(Work order): Where the data below has the string "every", return the whole line.

[Saved data entries]
============

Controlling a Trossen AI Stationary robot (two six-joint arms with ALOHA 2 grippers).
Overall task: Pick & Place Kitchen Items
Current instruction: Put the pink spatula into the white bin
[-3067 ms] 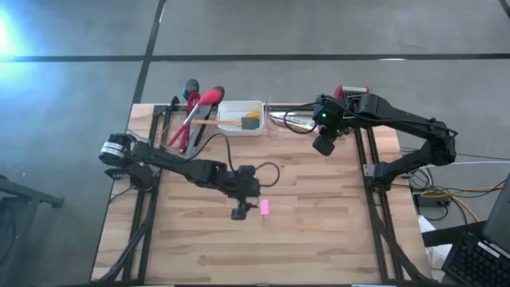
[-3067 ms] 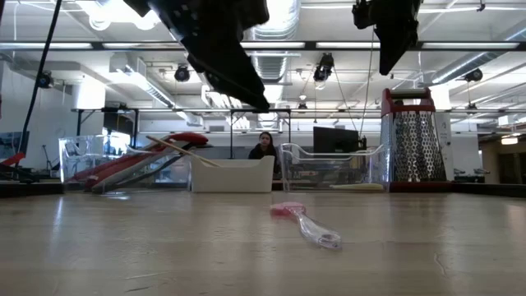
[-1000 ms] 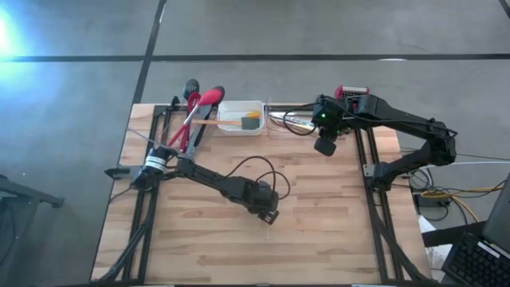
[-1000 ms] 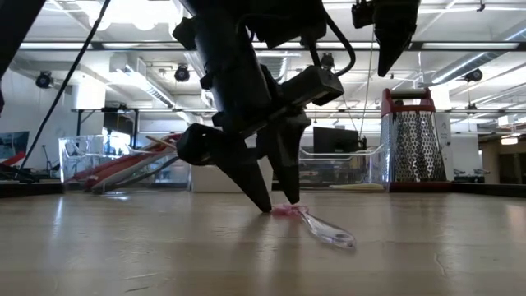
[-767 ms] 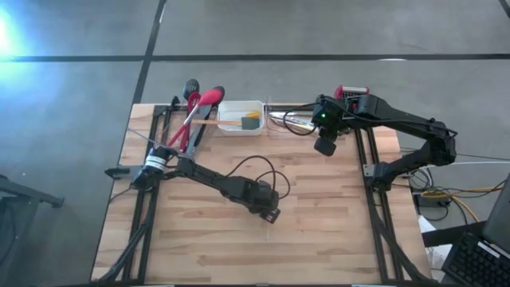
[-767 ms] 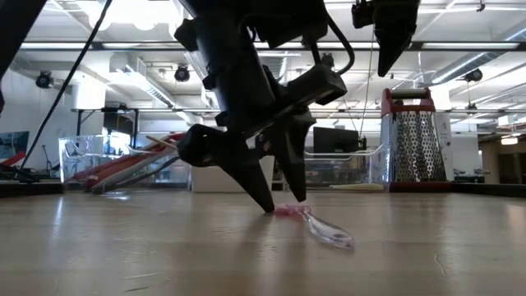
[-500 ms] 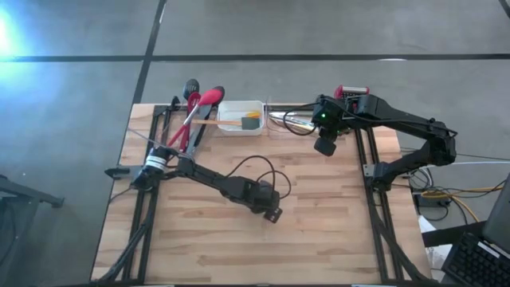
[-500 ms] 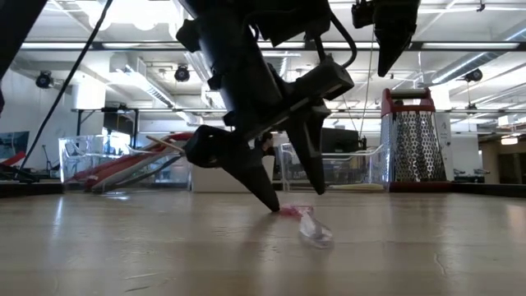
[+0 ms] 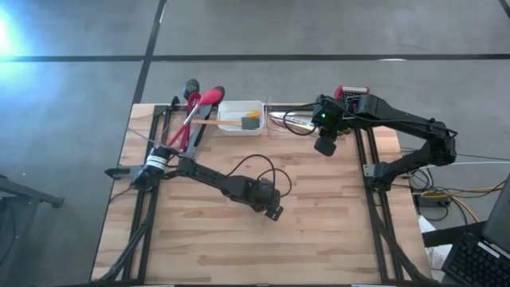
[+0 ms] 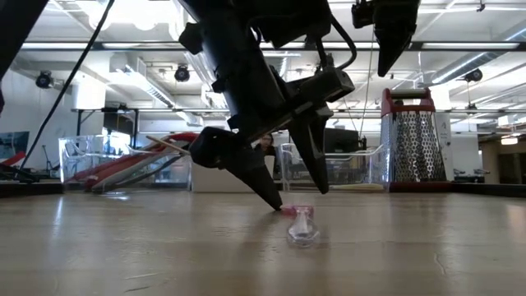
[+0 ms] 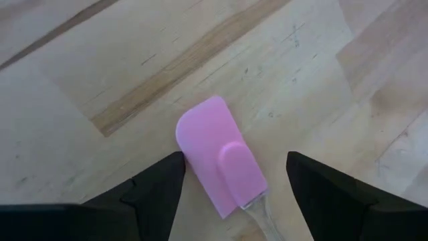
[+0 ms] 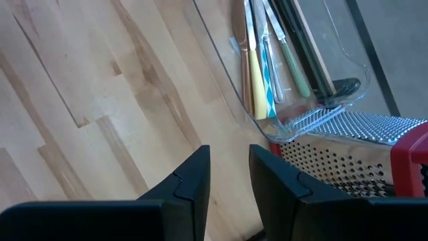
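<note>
The left pincer (image 11: 231, 184) stands released astride the pink spatula (image 11: 217, 154) lying flat on the surface (image 11: 321, 80), positioned to clench it

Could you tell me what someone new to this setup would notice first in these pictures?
Most likely the small pink spatula with a clear handle, lying flat on the wooden table near its middle, with the left gripper low over it, fingers open on either side. Next, the right gripper hanging high over the far right, beside the red-topped metal grater.
</note>
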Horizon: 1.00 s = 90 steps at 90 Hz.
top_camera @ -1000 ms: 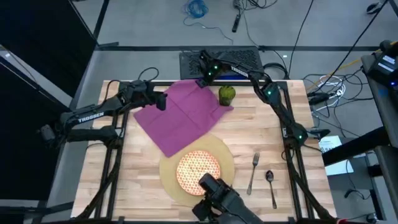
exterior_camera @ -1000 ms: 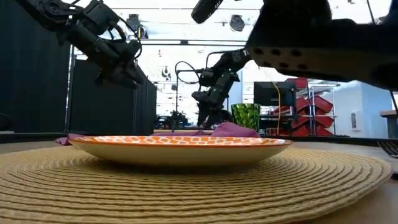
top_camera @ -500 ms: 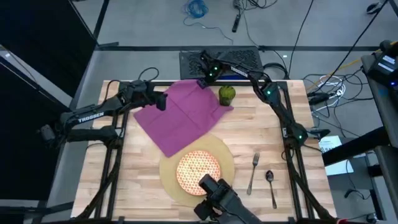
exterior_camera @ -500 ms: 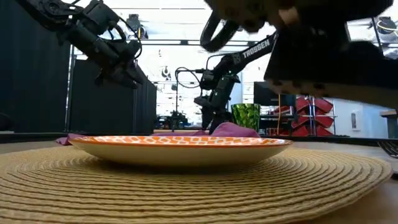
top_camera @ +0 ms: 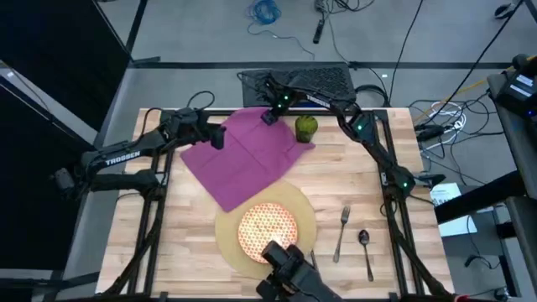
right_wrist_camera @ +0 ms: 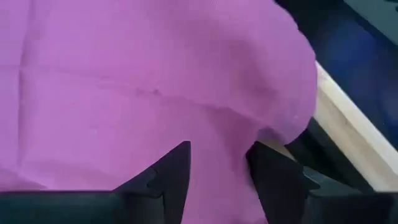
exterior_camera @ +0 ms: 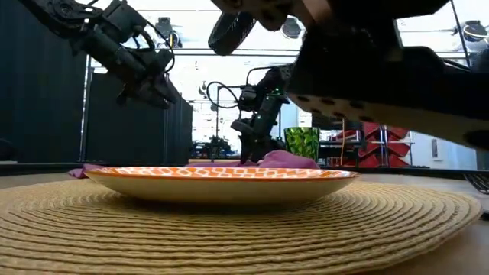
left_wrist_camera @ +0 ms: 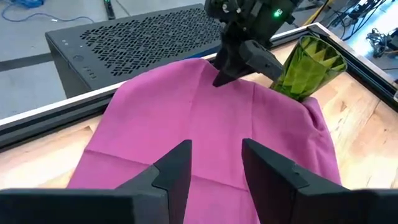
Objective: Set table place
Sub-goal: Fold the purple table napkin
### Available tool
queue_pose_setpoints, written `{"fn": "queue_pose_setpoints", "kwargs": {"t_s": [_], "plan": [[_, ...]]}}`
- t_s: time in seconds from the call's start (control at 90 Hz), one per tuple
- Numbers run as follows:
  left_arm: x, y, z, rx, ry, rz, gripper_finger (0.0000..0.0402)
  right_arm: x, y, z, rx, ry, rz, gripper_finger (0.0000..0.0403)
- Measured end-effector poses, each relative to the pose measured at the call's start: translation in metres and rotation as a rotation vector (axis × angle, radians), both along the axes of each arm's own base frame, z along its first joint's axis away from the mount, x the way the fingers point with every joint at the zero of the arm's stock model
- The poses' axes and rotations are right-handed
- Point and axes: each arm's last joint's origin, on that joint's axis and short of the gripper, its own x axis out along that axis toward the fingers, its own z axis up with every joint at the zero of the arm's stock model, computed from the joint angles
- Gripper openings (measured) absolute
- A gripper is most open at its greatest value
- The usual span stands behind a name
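Right gripper [top_camera: 268, 117] at top centre, fingers apart over purple napkin [top_camera: 247, 153] corner, green glass [top_camera: 305, 127] beside it, left gripper [top_camera: 218, 136] fingers apart at napkin's left, plate [top_camera: 268, 229] on mat [top_camera: 304, 210] at bottom

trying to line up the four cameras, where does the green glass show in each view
High view: the green glass stands at the table's far edge, on the purple napkin's right corner, beside the right gripper.
Low view: the glass shows beyond the plate, right of centre.
Left wrist view: the glass is at upper right.
Right wrist view: not in it.
Shared landmark: the purple napkin.
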Motion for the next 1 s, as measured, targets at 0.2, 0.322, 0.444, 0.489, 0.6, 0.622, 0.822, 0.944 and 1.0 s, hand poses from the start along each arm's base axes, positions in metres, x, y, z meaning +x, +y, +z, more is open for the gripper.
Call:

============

(Output for this task):
- Measured end-effector poses, each relative to the pose measured at the call's start: translation in metres and rotation as a rotation vector (axis × angle, radians), both along the axes of each arm's own base frame, z along its first joint's axis away from the mount, x the way the fingers point with every joint at the zero of the arm's stock model
- Point and axes: each arm's last joint's origin, on that joint's axis and short of the gripper, its own x axis out along that axis toward the fingers, its own z axis up with every joint at the zero of the arm's stock model, computed from the joint angles

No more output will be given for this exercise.